| Scientists find gene for longer life!! -
03-05-2007, 04:00 AM
EAT little to live long is an established biological fact. It's also an impossible feat for all but the dedicated few. But help for the weak-willed may be on the way thanks to a gene from the humble nematode worm Caenorhabditis elegans.
According to Andrew Dillin and his team at the Salk Institute for Biological Studies in la Jolla, California, the so-called PHA-4 gene is the key to the reason mice and other animals kept on a near starvation diet outlive well-fed fellows by up to 40 per cent.
That discovery promises drugs able to mimic the effects of dietary restriction for people unable to cut their calories by the 60-70 per cent needed to enhance longevity.

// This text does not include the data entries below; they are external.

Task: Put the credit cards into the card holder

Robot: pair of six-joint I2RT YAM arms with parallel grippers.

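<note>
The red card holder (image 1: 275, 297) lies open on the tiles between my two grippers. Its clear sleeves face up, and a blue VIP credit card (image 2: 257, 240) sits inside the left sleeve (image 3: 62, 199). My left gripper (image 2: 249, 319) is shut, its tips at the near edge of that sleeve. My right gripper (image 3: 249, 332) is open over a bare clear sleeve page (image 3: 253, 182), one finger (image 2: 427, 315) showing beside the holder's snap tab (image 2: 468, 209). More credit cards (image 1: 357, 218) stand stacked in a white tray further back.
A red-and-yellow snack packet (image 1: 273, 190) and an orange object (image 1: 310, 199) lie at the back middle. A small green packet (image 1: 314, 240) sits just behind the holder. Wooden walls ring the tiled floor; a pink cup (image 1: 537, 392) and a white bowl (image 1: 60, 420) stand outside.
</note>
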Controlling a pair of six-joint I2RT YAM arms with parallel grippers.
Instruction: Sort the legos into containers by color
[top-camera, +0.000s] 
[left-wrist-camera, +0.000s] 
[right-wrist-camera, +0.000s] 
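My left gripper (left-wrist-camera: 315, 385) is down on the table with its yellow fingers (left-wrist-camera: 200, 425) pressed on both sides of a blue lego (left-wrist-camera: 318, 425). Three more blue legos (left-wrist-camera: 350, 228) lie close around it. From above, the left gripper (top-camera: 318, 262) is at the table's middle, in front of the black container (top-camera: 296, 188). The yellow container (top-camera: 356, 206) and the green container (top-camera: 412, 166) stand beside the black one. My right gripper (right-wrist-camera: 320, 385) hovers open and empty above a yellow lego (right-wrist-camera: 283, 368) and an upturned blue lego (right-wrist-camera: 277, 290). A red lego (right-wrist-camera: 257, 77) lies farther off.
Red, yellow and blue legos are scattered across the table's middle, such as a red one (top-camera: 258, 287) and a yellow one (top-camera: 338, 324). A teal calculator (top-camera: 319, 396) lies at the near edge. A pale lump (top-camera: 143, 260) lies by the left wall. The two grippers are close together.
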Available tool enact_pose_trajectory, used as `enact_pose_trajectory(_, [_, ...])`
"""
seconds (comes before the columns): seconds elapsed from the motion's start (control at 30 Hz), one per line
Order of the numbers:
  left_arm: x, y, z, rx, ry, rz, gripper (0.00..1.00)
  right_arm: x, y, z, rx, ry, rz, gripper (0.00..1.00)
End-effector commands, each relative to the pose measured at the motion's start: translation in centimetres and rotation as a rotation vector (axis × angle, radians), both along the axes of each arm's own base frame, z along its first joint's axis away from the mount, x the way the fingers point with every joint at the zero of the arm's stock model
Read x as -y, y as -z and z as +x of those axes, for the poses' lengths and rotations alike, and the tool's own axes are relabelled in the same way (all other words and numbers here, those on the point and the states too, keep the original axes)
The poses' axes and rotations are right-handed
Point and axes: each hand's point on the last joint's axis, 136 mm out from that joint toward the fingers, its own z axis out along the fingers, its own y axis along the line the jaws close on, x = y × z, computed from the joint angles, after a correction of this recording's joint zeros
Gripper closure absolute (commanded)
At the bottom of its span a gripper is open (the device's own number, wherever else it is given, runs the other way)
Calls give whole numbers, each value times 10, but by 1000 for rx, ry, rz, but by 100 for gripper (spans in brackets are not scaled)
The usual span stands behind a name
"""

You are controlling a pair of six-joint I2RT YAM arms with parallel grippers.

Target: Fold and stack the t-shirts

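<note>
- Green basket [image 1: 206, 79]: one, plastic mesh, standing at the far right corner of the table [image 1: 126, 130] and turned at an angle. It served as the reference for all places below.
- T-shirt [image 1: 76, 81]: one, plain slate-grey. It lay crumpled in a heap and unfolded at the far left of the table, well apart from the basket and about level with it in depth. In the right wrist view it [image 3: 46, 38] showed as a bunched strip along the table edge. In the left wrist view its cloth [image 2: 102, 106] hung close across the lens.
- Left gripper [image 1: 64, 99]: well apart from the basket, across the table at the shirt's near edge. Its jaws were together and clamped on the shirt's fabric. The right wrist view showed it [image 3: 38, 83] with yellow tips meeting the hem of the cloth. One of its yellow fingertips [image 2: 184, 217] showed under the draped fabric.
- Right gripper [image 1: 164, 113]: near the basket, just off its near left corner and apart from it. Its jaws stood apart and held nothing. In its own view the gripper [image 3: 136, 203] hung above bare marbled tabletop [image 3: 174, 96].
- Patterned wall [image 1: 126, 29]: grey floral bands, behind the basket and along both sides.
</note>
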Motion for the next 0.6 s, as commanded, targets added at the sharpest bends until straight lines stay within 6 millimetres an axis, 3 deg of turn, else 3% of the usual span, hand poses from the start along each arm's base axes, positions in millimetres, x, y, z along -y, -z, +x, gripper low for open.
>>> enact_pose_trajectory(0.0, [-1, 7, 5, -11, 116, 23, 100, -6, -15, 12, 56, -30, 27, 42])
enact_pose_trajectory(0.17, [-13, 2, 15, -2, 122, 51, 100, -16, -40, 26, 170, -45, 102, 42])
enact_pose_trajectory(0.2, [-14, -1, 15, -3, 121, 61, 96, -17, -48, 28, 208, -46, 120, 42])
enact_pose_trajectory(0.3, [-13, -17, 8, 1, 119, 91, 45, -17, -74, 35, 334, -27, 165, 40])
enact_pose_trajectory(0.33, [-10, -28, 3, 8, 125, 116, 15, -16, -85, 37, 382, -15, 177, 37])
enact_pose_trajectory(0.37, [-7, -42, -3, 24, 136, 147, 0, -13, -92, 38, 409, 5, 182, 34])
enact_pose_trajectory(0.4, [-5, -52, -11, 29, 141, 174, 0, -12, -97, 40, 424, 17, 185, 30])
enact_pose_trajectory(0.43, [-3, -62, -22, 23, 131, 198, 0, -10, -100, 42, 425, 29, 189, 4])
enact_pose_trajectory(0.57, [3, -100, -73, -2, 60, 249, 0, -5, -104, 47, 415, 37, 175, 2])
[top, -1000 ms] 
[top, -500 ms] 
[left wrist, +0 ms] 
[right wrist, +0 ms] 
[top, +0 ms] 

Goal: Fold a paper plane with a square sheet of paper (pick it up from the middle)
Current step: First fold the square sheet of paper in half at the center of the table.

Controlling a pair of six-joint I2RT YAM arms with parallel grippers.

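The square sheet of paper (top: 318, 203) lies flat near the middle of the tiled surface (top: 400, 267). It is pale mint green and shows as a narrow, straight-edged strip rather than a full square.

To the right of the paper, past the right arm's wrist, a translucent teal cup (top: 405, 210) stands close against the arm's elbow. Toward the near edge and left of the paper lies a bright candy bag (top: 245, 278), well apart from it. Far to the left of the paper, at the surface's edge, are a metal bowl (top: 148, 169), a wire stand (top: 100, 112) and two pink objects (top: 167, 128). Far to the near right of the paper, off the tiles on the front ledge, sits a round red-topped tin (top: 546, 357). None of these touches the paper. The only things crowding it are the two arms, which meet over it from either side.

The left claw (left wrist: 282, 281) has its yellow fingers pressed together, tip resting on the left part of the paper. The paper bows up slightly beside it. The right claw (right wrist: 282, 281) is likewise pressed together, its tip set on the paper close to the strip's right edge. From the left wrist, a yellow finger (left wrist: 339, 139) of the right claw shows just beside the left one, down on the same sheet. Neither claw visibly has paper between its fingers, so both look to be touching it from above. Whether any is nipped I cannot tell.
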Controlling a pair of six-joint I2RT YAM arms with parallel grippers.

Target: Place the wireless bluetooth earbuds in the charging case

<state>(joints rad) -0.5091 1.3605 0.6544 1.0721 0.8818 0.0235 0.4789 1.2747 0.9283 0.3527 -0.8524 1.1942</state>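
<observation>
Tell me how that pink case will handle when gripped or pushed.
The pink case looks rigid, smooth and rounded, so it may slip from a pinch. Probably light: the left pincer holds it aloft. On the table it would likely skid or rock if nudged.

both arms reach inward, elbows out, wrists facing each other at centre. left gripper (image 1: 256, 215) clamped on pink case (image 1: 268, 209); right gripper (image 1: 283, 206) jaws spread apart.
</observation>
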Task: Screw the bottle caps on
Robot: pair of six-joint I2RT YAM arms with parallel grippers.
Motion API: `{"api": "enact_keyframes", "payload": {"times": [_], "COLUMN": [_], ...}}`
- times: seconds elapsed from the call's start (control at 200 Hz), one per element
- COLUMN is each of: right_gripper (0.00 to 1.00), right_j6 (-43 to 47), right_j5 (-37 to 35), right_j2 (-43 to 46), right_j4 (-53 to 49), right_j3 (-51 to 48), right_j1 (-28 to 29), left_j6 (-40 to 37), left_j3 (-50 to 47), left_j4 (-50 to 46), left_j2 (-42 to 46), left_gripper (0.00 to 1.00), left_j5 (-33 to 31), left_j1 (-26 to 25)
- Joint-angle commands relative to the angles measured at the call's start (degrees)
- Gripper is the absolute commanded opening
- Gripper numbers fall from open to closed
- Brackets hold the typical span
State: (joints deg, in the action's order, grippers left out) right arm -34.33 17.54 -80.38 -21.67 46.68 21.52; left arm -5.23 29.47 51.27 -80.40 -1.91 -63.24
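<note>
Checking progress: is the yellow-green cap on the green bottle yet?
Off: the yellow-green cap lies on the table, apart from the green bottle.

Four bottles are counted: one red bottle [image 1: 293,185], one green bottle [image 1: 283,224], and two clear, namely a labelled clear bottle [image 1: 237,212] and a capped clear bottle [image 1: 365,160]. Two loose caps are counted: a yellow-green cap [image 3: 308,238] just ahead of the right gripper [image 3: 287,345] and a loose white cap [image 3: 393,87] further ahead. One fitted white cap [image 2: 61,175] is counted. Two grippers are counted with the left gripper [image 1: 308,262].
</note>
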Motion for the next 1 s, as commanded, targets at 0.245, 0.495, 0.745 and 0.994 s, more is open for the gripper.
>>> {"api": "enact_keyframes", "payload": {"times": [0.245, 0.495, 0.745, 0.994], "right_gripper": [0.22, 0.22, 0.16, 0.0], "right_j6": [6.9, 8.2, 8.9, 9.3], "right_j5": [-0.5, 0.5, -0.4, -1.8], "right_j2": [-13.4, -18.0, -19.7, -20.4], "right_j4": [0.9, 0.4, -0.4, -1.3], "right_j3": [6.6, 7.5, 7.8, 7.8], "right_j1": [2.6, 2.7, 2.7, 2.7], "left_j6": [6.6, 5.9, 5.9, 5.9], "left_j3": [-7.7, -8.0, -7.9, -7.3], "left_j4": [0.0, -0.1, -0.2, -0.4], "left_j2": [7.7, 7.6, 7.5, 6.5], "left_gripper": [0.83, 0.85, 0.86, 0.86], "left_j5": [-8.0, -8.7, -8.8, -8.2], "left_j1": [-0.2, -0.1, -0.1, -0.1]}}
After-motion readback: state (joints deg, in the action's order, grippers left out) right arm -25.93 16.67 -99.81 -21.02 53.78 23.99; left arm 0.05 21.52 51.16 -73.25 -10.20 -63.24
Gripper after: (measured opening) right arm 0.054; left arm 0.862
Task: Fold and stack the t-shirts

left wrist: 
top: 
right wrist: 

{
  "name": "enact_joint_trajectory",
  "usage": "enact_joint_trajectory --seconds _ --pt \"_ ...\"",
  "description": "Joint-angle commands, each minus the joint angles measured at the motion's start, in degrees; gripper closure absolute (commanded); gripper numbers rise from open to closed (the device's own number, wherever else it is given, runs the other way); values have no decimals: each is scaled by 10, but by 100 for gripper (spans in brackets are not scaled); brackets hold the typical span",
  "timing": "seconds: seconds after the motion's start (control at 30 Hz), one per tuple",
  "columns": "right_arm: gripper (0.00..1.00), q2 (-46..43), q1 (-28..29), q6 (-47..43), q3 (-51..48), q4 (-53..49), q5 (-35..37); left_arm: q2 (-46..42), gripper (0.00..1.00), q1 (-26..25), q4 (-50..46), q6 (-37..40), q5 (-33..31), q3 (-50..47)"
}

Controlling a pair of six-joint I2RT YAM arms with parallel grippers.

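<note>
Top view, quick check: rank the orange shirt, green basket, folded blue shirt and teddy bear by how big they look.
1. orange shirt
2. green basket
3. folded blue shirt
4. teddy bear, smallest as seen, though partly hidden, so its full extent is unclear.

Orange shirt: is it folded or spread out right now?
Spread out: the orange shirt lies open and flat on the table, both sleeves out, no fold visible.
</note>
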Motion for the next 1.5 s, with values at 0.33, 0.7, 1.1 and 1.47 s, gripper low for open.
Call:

''We're doing experiments in mice now,'' said Associate Professor Dillin, a molecular biologist and the team leader.
He said his team hopes to find ways to manipulate the protein the gene encodes because high levels of the PHA-4 protein drive the restriction-lifespan process.
''It's very exciting science,'' said University of Melbourne biochemist Bruce Kemp of the work reported overnight in the journal Nature.
As well, dietary restriction has been shown in animals to reduce the risk of cancer, diabetes and heart disease, added Professor Kemp, also with CSIRO Molecular and Health Technologies and St Vincent's Institute.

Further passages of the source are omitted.